The task => Where a line below has the string "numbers" in it, include it in the count, and give that count alone.

Exercise data =>
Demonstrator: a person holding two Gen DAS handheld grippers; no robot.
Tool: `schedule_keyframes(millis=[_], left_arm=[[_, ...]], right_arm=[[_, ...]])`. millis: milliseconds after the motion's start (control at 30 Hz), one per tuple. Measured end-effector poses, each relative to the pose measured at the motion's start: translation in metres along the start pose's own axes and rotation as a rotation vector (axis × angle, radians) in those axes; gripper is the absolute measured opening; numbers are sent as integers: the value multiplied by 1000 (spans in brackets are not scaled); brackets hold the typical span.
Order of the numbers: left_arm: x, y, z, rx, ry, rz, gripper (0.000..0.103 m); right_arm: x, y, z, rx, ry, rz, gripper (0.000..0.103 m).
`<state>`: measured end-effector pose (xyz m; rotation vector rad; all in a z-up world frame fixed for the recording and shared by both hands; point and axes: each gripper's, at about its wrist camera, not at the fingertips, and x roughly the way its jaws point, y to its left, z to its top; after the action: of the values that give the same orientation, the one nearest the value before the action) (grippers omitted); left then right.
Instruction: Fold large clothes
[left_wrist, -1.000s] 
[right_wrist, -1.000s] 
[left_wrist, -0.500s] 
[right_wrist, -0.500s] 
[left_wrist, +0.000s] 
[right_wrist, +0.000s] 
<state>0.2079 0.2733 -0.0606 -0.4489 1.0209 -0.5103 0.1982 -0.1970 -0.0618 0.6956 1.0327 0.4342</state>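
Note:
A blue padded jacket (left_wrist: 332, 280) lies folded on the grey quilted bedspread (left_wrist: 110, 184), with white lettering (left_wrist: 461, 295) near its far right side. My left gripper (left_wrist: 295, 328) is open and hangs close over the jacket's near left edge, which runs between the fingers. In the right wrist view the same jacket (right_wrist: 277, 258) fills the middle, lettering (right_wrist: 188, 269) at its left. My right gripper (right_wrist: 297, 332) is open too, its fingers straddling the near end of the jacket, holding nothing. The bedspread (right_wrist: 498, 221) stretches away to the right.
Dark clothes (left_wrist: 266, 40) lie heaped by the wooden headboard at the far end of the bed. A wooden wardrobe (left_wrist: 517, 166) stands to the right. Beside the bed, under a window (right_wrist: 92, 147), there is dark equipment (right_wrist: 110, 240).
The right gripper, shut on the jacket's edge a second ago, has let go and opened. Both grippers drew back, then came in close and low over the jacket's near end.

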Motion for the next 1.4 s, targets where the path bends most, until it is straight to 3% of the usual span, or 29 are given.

Solution for this task => 2